Smiling, I run my tongue over my gloriously sharp teeth and rake the ground with my claws. The scratching makes them all jump again, clutching their weapons tighter. Searching. The confusion is drowned out by the nervousness, apprehension and fear.
When the moonlight goes behind a cloud, I silently creep into the center of the four, slipping into a human skin more fitting of being the host of the dance. Moonlight returns and their almost blind eyes land on me. I smile at each of them in turn and whisper, “Run.”
They scatter like rabbits. I laugh. My claws return before I take my second step after them, the wildcat not an animal you would ever find. One of my own creation and tweaking, designed to be fast and lethal.

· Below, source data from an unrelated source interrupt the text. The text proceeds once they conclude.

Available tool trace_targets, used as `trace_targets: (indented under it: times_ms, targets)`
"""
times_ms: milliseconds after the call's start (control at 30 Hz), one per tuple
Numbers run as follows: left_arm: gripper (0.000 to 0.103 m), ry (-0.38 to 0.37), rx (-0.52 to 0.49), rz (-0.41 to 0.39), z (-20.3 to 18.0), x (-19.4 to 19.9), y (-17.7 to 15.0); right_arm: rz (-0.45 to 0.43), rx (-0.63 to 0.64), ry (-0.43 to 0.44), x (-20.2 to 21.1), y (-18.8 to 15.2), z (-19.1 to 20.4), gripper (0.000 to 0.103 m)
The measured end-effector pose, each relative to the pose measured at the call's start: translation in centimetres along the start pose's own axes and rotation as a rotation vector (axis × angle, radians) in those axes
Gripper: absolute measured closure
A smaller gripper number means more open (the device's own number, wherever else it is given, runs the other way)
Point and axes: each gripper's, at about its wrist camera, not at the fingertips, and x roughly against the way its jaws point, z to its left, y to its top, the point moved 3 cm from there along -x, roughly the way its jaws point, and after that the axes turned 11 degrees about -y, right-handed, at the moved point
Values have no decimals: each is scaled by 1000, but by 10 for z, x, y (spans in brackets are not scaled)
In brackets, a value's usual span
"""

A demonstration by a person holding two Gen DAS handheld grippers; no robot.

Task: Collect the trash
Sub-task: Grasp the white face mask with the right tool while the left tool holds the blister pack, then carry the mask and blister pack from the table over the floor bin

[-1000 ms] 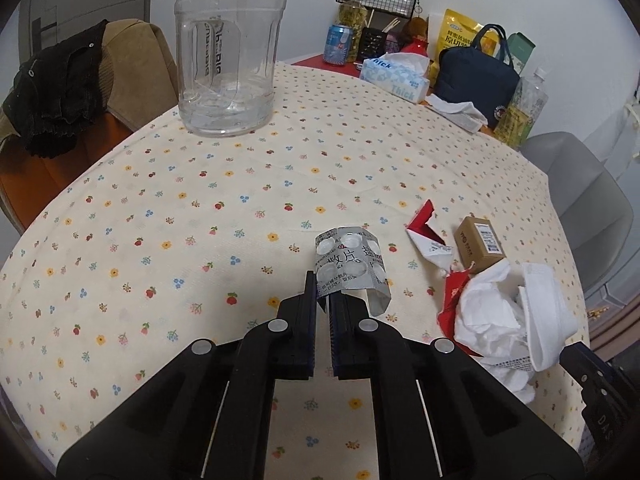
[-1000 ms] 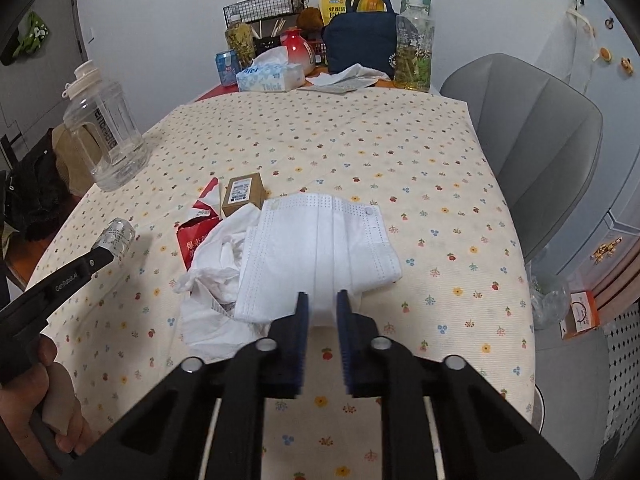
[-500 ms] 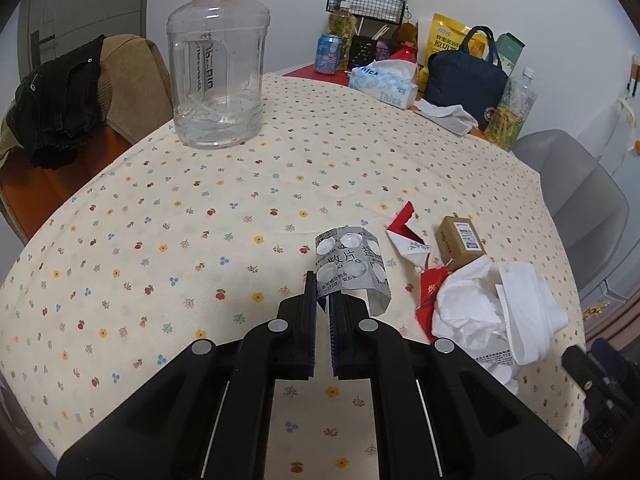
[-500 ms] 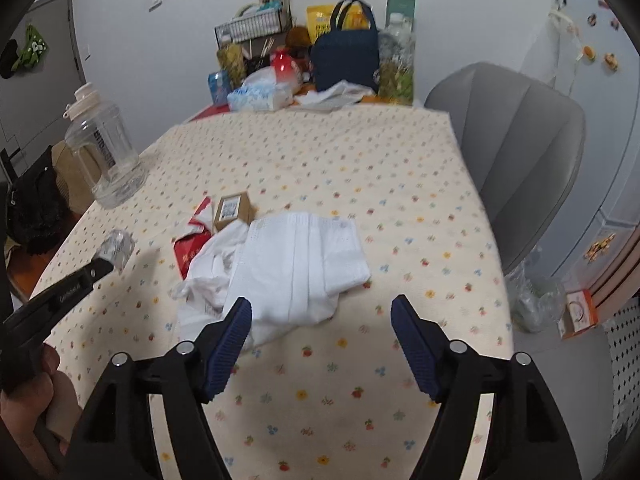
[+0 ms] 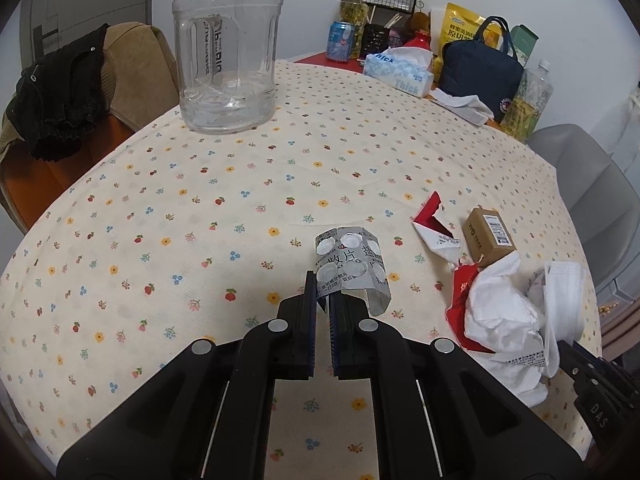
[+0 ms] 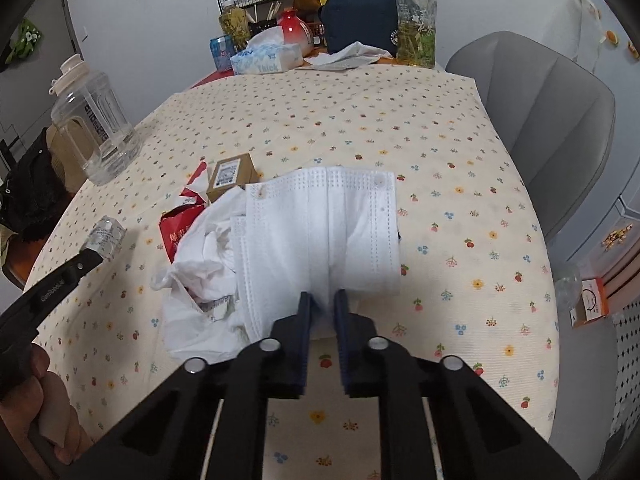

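Observation:
My left gripper (image 5: pixel 322 292) is shut on a silver empty pill blister pack (image 5: pixel 351 265) and holds it above the flowered tablecloth (image 5: pixel 200 208). It also shows in the right wrist view (image 6: pixel 105 236). My right gripper (image 6: pixel 323 300) is shut on the near edge of a white face mask (image 6: pixel 324 220). The mask lies over a pile of crumpled white tissue (image 6: pixel 200 264), a torn red wrapper (image 6: pixel 176 224) and a small brown box (image 6: pixel 232 174). The same pile (image 5: pixel 500 312) lies right of my left gripper.
A big clear water jug (image 5: pixel 226 48) stands at the far left of the table. A tissue box (image 5: pixel 400 70), a navy bag (image 5: pixel 480 68), bottles and cans crowd the far end. A grey chair (image 6: pixel 532 92) stands on the right, a chair with clothes (image 5: pixel 80 84) on the left.
My right gripper opened wide half a second ago and has shut again on the mask's near edge. My left gripper still holds the blister pack and has moved slightly forward.

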Motion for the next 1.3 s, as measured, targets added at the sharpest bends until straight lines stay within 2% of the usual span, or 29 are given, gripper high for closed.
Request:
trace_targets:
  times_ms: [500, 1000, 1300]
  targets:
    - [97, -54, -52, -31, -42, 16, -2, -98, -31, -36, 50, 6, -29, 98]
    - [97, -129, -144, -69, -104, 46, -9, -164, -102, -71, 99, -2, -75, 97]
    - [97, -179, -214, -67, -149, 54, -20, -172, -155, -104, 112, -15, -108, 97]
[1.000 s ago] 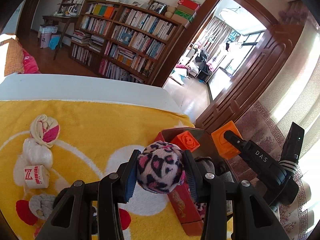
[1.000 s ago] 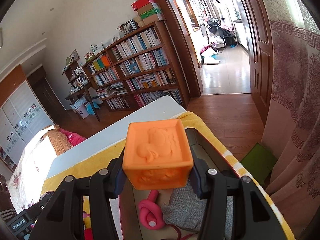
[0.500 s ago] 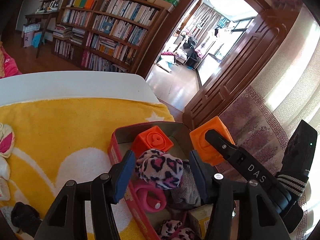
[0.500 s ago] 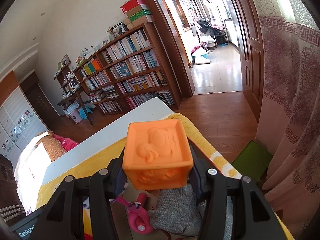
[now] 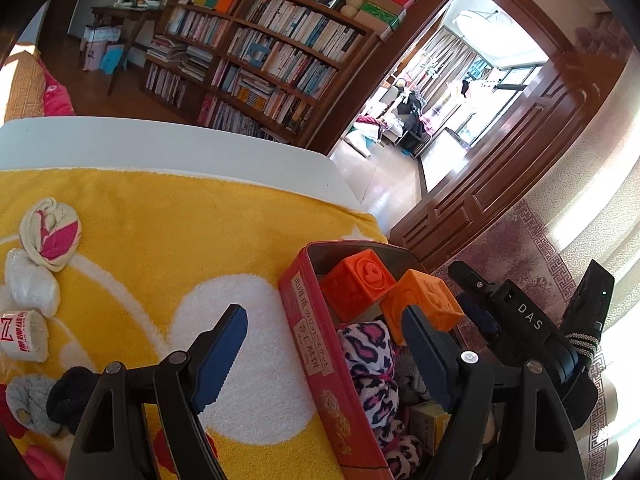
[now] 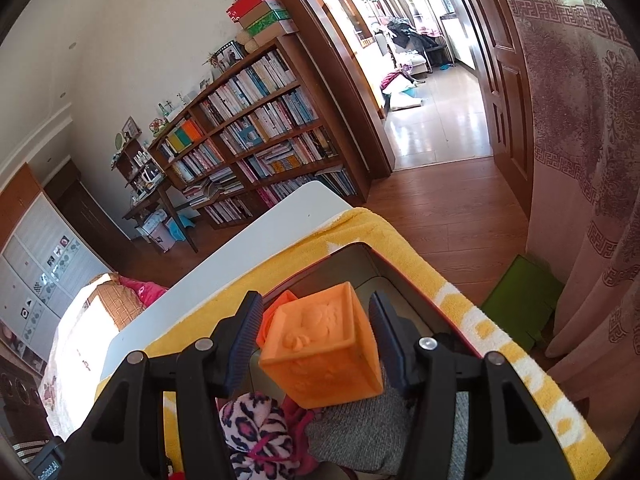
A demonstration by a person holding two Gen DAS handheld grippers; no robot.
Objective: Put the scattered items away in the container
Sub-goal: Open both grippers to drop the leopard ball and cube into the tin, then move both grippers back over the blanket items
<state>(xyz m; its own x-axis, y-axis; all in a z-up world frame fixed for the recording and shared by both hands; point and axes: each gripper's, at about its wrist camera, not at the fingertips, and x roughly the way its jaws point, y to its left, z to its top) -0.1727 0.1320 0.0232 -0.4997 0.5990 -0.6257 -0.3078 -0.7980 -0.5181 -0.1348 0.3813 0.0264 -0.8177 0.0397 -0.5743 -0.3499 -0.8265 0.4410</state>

Powerful muscles carry me through the grass after them. The first’s throat lands on the ground before he swings his sword, the metal clattering to the dirt. He follows, clutching at his spurting throat. I spit his blood back on the ground. Human blood is metallic and bland.
The second actually gets a chance to point her spear at me. I bite the staff and snap it in two, the splintered wood mixing with her flesh in my mouth.

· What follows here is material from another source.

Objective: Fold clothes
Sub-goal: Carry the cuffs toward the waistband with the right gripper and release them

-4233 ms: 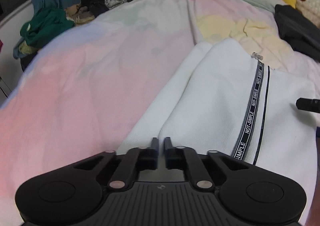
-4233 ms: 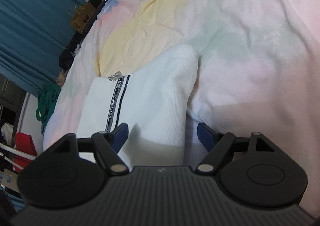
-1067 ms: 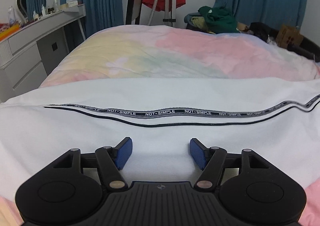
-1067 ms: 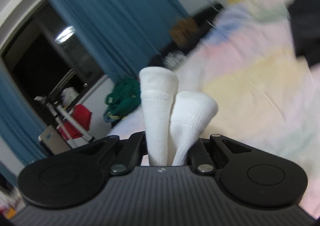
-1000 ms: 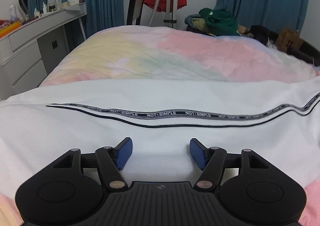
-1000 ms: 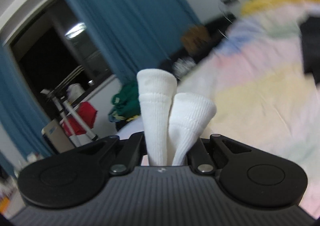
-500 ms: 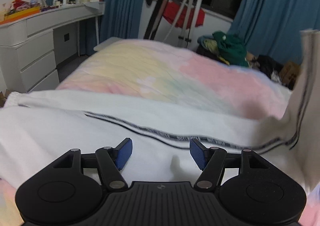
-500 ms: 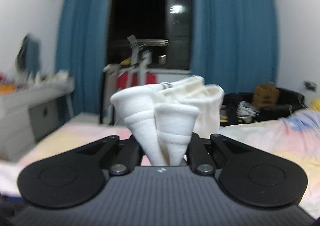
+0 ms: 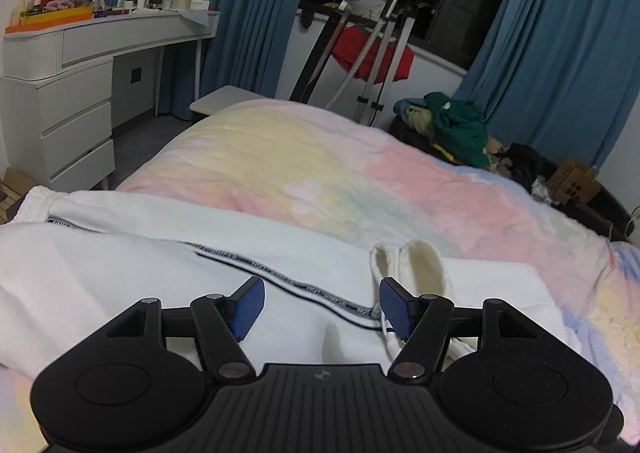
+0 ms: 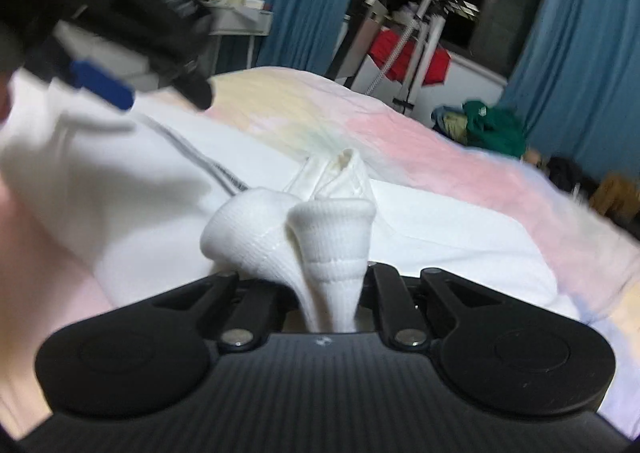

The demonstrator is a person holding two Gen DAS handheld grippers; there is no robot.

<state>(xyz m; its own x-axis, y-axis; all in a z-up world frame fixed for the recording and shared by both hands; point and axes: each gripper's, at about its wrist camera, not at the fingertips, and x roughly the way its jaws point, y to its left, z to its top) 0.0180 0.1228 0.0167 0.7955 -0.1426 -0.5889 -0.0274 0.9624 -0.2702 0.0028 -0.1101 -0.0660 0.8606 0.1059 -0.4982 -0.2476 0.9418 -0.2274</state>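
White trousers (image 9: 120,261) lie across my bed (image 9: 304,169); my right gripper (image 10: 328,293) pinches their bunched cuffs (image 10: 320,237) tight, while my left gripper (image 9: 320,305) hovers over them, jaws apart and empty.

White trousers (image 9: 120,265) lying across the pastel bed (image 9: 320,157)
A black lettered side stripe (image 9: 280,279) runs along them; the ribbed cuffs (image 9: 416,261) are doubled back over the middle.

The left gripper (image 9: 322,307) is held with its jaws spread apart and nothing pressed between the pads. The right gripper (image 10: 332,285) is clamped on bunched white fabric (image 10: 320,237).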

The final two got farther away so I jump into the air, shifting into something with wings to search for them.
I cast a shadow on the field. From here, the hunters look more like field mice, scurrying from an owl. Or perhaps in this instance, confused insects fleeing from a bat. Clicking bounces sound back to me, filtering out the soft grass from the sturdy bodies, precise enough I can read the emblem of the kingdom they come from on their weapons.
The third hunter drops his bow and screams as I catch him in my claws and drag him into the air. He doesn’t stop until I drop him and he hits the ground again with a delicious crack.
The fourth, another woman, drops to her knees, praying to divinities that aren’t there, spear discarded beside her. I almost consider leaving her. Instead, I cut off her mutterings along with her head.
I leave my animal skins behind and breathe deeply. Blood fills the air, mixing with bitter fear. Like coffee and raw meat. The wind changes direction. A new smell emerges. Perfume: the spice of wild hawthorn.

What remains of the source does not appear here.